Goal of the exercise: Without the images, print every line of the material below exactly as given.
==== Dataset extract
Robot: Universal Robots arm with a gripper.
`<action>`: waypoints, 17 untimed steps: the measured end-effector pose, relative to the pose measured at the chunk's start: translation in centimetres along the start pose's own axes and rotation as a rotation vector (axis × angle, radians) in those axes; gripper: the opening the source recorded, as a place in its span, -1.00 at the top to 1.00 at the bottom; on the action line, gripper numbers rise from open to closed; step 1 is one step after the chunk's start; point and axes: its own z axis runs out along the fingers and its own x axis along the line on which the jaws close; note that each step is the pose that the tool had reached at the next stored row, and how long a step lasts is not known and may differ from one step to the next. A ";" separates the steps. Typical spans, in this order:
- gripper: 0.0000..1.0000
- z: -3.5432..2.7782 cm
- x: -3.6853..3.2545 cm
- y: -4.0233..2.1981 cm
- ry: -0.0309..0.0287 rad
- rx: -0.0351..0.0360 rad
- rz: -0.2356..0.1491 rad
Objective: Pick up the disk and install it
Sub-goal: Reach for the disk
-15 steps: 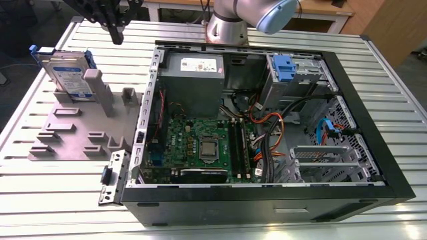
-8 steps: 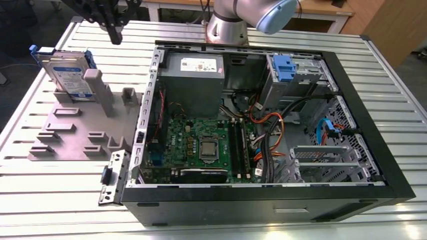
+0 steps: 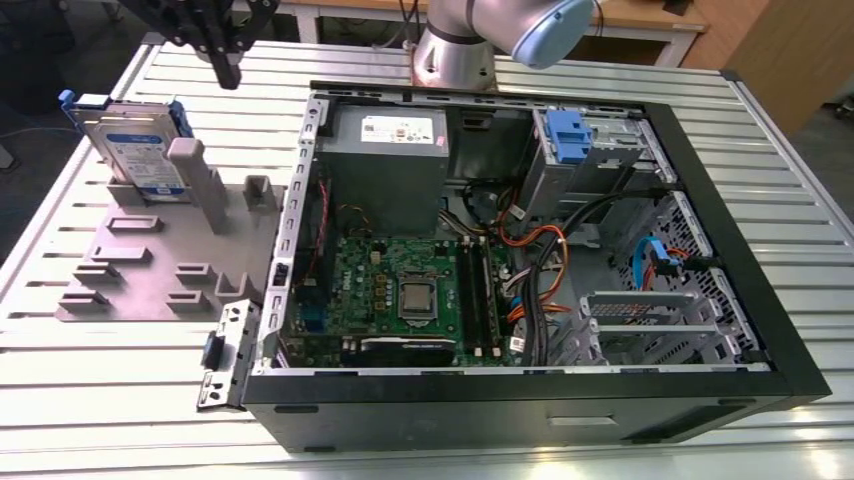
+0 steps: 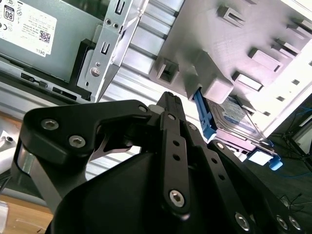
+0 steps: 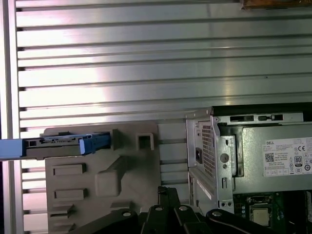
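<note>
Nothing was done yet: the disk [image 3: 138, 150] stood in its grey holder [image 3: 147, 270], and the gripper [image 3: 227, 78], pinched closed and empty, hovered at its one o'clock.

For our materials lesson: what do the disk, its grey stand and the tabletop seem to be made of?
Disk: silver-grey metal body, likely, with a glossy blue plastic frame. Stand: matte grey plastic, probably, with moulded blocky shapes. Tabletop: ribbed bare metal, shiny, perhaps aluminium.

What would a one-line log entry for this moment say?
stage: disk not picked up | gripper: shut, empty, apart from disk | disk: upright in grey stand | computer case: open
</note>
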 end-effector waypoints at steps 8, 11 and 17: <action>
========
Response to the task:
Robot: Universal Robots arm with a gripper.
`<action>`: waypoints, 17 untimed steps: the measured end-effector pose, relative to the pose measured at the chunk's start: translation in centimetres along the start pose's own axes and rotation as a rotation vector (axis × angle, radians) in those axes; gripper: the opening the source recorded, as a place in its span, -1.00 at the top to 1.00 at the bottom; on the action line, gripper numbers rise from open to closed; step 1 is one step after the chunk's start; point and axes: its own z axis runs out along the fingers and its own x axis along the line on which the jaws close; note that each step is the pose that the tool had reached at the next stored row, and how long a step lasts is not known and may differ from one step to the next. A ";" separates the steps. Typical spans, in this order:
- gripper: 0.0000..1.0000
- z: -3.5432..2.7782 cm
- x: -3.6853..3.2545 cm
- y: -4.0233..2.1981 cm
- ry: -0.0309..0.0287 rad
- rx: -0.0351..0.0360 rad
- rz: -0.2356..0.1491 rad
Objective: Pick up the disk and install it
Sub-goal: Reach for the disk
-15 steps: 
-8 steps: 
+0 steps: 
+0 steps: 
+0 steps: 
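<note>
Nothing was done yet: the disk [image 3: 138, 150] stood in its grey holder [image 3: 147, 270], and the gripper [image 3: 227, 78], pinched closed and empty, hovered at its one o'clock.

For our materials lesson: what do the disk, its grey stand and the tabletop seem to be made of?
Disk: silver-grey metal body, likely, with a glossy blue plastic frame. Stand: matte grey plastic, probably, with moulded blocky shapes. Tabletop: ribbed bare metal, shiny, perhaps aluminium.

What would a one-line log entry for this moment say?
stage: disk not picked up | gripper: shut, empty, apart from disk | disk: upright in grey stand | computer case: open
</note>
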 end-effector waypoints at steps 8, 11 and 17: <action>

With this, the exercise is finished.